(WORK ORDER)
Each line of the data below from the one holding "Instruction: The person" to the one holding "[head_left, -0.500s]", inclusive, is to be reproduced exactly; no other line belongs in the answer.

(RECORDS FOR THE TASK)

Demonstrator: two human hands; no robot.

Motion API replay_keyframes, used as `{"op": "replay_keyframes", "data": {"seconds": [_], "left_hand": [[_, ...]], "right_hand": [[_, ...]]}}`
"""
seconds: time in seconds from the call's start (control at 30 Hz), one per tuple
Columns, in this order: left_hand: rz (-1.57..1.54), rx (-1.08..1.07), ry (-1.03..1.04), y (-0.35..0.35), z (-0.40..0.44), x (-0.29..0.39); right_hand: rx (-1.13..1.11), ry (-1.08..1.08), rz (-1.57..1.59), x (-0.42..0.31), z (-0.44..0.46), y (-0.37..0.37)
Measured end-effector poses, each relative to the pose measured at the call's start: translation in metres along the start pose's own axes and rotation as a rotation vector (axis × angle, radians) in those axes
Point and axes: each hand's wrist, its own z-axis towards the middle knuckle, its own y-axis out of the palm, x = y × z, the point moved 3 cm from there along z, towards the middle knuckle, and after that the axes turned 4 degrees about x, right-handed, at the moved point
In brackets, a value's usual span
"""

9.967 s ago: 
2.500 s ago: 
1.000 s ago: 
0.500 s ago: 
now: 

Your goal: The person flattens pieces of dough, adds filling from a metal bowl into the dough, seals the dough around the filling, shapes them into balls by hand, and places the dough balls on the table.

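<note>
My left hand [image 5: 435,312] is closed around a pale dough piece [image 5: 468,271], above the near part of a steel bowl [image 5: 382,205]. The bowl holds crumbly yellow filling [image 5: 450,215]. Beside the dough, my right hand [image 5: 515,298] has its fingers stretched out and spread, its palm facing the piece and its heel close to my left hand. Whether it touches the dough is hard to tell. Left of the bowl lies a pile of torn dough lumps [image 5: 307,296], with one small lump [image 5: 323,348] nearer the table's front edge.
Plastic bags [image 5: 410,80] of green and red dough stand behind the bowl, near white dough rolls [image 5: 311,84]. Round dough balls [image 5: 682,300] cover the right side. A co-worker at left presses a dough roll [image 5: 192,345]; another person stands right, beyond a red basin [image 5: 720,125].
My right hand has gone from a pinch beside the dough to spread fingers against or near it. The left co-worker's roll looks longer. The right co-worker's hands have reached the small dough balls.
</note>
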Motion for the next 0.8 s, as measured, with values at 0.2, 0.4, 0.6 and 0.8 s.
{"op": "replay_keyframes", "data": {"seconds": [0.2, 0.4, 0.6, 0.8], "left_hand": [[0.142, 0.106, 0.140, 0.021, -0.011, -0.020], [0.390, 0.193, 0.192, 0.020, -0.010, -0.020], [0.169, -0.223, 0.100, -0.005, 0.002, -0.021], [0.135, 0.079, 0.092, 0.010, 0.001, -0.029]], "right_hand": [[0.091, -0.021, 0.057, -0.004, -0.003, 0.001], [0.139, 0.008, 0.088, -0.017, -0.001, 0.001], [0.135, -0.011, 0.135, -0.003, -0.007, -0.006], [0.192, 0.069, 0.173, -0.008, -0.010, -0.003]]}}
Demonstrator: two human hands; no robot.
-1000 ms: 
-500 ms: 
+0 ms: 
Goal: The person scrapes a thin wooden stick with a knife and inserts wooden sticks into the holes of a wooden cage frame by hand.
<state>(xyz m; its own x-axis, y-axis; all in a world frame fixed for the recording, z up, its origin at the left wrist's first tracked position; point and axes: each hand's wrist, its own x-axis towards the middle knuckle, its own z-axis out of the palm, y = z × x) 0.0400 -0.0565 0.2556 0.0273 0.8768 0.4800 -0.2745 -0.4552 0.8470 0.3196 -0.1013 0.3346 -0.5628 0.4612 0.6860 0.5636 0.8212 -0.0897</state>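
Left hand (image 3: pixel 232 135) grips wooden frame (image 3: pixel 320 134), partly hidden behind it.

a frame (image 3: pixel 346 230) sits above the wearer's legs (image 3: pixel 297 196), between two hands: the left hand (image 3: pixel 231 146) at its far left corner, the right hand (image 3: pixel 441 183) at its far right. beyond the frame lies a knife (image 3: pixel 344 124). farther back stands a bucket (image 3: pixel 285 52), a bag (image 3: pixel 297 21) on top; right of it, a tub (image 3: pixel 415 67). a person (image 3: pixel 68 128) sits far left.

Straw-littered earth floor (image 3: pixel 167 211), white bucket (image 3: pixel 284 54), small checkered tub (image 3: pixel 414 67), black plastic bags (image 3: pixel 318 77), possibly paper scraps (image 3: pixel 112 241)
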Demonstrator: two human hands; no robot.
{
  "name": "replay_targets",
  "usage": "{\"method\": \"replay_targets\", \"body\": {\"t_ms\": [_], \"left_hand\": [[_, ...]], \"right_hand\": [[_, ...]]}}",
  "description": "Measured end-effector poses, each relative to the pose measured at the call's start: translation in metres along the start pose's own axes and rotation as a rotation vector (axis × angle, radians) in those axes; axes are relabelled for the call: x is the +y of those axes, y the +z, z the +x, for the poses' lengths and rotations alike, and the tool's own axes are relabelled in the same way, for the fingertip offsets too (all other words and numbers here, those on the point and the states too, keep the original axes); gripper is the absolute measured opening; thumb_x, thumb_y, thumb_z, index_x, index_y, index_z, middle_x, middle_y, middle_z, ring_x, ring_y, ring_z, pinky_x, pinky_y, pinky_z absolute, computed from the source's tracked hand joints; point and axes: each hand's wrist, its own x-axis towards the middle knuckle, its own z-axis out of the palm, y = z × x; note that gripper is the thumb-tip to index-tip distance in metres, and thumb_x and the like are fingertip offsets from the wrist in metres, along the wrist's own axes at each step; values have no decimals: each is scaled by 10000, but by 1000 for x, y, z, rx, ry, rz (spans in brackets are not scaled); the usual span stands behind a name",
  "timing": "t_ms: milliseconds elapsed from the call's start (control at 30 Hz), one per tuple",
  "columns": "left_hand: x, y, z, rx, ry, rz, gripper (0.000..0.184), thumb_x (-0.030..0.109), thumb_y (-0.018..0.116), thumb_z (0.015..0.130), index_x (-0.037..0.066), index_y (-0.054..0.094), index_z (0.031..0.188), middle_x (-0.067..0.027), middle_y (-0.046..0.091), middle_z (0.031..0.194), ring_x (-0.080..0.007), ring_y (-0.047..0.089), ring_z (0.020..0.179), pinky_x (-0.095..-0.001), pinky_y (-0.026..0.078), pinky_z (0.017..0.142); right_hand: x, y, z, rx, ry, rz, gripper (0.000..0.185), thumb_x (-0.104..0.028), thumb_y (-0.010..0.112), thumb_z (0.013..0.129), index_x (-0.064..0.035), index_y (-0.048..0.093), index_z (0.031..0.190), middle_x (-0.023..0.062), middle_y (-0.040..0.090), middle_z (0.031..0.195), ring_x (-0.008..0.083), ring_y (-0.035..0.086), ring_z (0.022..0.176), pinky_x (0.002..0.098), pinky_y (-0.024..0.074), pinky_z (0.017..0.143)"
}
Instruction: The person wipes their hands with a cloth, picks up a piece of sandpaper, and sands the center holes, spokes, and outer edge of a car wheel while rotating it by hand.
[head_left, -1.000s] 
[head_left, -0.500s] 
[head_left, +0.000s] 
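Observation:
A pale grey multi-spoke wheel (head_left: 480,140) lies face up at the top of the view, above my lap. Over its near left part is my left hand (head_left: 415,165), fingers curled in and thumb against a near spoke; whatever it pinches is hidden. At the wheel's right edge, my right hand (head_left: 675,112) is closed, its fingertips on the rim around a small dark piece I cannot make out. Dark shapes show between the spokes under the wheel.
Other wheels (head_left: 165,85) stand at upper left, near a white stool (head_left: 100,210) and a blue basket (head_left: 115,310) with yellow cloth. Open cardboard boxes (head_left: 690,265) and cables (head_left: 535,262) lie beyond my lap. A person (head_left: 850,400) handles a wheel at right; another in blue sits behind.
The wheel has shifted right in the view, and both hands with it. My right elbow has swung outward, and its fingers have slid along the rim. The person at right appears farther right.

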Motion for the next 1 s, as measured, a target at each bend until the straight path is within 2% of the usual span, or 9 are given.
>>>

(WRITTEN RESPONSE)
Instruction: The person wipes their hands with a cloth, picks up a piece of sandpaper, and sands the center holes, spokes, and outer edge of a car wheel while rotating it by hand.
[head_left, -1.000s] 
[head_left, -0.500s] 

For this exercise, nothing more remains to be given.